**PROBLEM DETAILS**
Return the data below exactly, but only from the line containing "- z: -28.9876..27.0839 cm" through the line containing "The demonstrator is", with both of those lines included.

┌──

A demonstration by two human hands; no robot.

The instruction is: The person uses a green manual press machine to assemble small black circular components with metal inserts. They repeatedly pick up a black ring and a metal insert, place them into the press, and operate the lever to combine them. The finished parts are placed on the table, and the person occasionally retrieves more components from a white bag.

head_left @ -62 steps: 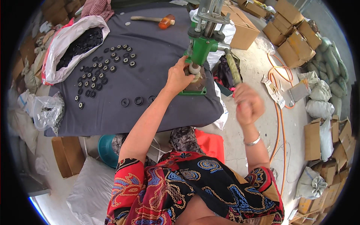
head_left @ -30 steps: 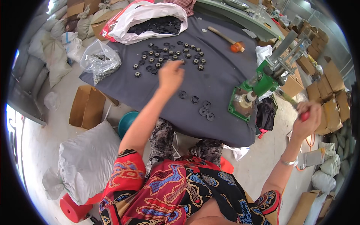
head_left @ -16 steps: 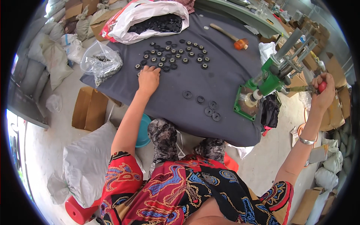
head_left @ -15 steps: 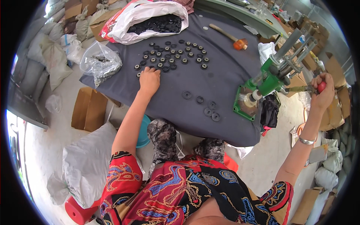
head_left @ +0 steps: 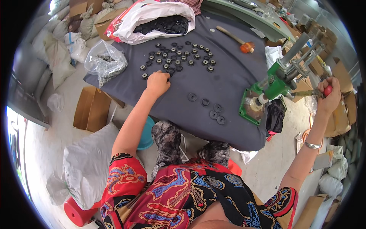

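Reaching across the grey surface [head_left: 228, 76], the left hand [head_left: 157, 83] rests knuckles up at the near edge of a spread of black rings [head_left: 179, 57], its fingertips curled onto the closest ring [head_left: 169, 72]; whether that grip has actually closed on the ring cannot be told. Four more loose rings [head_left: 209, 108] lie flat to the right of this hand, toward the green press [head_left: 267, 93]. The right hand [head_left: 329, 97] is clenched around the red knob [head_left: 327, 91] of the press lever [head_left: 310, 92], whose long axis runs roughly level from the grip back toward the press. Beyond the spread sits a white bag [head_left: 152, 19] of black parts, and a hammer [head_left: 236, 39] lies slantwise.
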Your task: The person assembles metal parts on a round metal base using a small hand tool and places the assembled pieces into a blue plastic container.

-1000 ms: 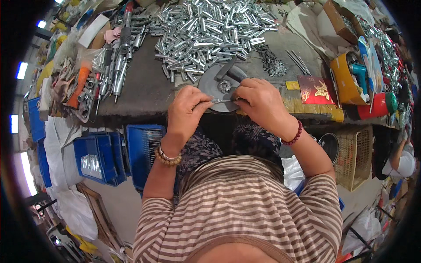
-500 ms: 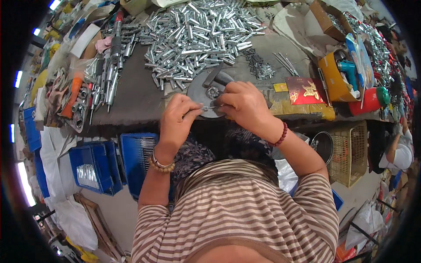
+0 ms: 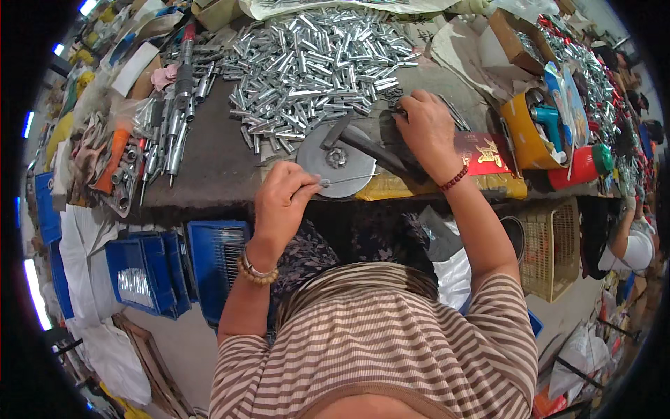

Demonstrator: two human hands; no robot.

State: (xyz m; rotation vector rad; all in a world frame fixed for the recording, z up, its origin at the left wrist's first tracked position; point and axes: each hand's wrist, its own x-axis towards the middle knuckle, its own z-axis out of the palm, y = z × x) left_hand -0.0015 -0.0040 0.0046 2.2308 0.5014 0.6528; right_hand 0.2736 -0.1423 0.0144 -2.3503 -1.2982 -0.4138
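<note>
Just left of the round grey metal disc [image 3: 317,155], my left hand [image 3: 283,199] pinches one end of a thin metal rod [image 3: 356,179], whose free end points right across the disc's near edge. A small silvery fitting shows at the fingertips. A hammer [image 3: 380,155] rests with its head on the disc and its handle slanting toward the near right. My right hand [image 3: 427,129] is over the small dark metal pieces [image 3: 391,96], mostly covering them. Its fingertips are drawn together; whether a piece is between them is hidden. Beyond the disc lies a big heap of silvery metal tubes [image 3: 314,59].
Screwdrivers and sockets [image 3: 178,133] crowd the left of the bench. On the right are a red card [image 3: 481,155], a yellow container [image 3: 527,133] and a red bottle with a green cap [image 3: 576,171]. Blue bins [image 3: 143,272] and a beige basket [image 3: 551,244] stand below.
My right hand has moved from the disc to the small dark pieces at the far right. My left hand has stayed near the disc, and the rod is now visible.
</note>
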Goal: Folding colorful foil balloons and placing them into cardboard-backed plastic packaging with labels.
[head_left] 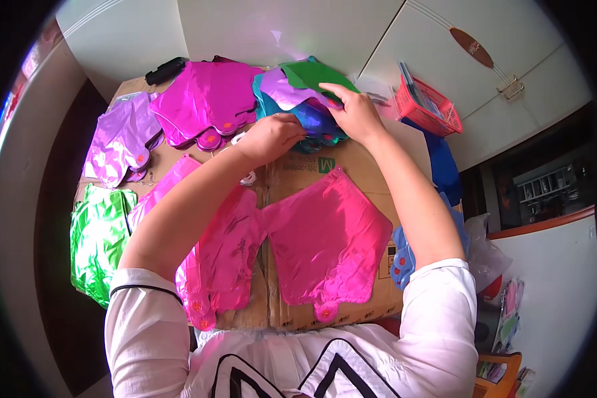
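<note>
My left hand is at the front edge of a pile at the far middle of the cardboard. Its fingers are pinched together at a shiny blue flat foil balloon. Over the pile's right side is my right hand, thumb and index finger apart, the index stretched across the sheets. Beneath its fingertips lie a lilac foil balloon and a green one; the thumb's contact is unclear. Nearer me, a flat pink foil balloon with a round tab is spread out. Another pink one is partly under my left forearm.
Magenta foil balloons are stacked far left, beside lilac ones; a green one hangs at the left edge. A red plastic basket stands back right. White cabinet doors close off the back.
</note>
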Action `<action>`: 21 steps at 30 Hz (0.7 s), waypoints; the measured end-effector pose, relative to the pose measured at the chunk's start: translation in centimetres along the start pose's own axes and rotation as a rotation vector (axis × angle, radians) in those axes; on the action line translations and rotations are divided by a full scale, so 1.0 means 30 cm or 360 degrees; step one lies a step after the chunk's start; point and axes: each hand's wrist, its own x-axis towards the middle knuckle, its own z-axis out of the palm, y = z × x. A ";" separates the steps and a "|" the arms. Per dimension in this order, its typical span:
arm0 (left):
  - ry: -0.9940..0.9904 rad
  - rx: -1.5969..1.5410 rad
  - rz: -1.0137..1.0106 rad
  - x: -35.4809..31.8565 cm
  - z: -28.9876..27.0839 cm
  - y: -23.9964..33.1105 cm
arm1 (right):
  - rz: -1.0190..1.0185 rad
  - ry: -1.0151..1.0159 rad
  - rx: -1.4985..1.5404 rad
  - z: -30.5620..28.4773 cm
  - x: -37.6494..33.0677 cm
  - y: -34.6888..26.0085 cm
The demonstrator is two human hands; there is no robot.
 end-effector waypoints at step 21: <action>-0.0086 -0.0695 -0.0623 0.084 0.029 -0.035 | -0.0134 -0.0250 0.0182 0.024 0.004 0.042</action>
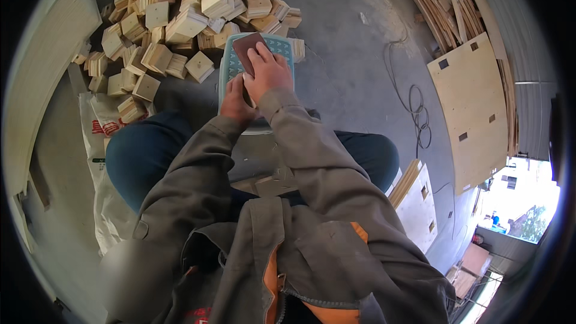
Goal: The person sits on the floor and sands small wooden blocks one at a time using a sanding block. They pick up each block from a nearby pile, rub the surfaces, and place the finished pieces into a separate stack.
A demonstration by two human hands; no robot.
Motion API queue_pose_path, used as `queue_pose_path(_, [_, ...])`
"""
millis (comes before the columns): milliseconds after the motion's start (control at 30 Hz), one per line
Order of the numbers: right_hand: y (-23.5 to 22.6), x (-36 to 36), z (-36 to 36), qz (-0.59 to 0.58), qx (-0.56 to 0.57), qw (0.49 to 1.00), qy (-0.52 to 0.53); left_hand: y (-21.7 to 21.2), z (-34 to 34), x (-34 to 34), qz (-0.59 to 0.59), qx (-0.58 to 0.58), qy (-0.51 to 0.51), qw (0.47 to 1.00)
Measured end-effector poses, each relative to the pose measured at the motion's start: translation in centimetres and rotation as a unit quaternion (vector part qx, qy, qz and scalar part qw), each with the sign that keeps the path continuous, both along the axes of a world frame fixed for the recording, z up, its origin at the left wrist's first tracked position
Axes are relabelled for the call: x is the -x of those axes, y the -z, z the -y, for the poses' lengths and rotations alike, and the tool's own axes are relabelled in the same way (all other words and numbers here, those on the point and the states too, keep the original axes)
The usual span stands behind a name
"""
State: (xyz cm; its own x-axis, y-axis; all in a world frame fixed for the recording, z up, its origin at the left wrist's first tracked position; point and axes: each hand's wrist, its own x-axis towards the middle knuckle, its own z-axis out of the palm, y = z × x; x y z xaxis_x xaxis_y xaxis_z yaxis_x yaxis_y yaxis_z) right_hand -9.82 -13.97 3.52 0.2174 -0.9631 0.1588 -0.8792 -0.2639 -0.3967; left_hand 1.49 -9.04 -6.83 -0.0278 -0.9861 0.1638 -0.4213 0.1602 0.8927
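Note:
My right hand [268,73] is closed over a flat, brown rectangular piece [247,51], its fingers lying across the right side. Whether this is a coated board or an abrasive sheet, I cannot tell. Just below and to the left, my left hand [237,103] grips a pale wooden piece [246,92], of which only a thin edge shows between the two hands. Both hands are above a light-blue plastic stool [225,67] with a raised pattern on its top, standing between my knees.
A large heap of square plywood blocks [157,15] lies on the floor beyond and left of the stool. A white printed sack [99,171] is by my left knee. On the right are a loose cable [414,105], plywood sheets with square holes [471,108] and stacked boards [441,9].

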Motion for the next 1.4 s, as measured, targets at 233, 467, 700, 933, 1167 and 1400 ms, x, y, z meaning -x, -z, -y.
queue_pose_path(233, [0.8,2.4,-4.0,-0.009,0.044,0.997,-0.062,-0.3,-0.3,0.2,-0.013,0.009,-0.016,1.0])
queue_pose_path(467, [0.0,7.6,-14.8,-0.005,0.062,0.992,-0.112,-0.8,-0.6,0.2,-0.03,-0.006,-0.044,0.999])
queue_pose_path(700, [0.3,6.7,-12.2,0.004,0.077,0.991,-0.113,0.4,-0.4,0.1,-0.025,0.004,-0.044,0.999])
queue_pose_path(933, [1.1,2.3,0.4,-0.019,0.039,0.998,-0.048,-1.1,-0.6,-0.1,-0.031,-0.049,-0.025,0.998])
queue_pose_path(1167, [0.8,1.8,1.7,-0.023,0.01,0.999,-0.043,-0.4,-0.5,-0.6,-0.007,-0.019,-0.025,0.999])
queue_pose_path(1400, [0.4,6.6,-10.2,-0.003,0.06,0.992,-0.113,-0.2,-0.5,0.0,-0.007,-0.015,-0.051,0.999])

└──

**PROBLEM SOLUTION**
  - z: -28.9876..27.0839 cm
  - y: -23.9964..33.1105 cm
arm1 (right):
  - rz: -1.0190..1.0185 rad
  - ry: -1.0151..1.0159 rad
  - rx: -1.4985..1.5404 rad
  - z: -30.5620..28.4773 cm
  - x: -37.6494..33.0677 cm
  - y: -34.6888..26.0085 cm
The demonstrator is two human hands; there is no robot.

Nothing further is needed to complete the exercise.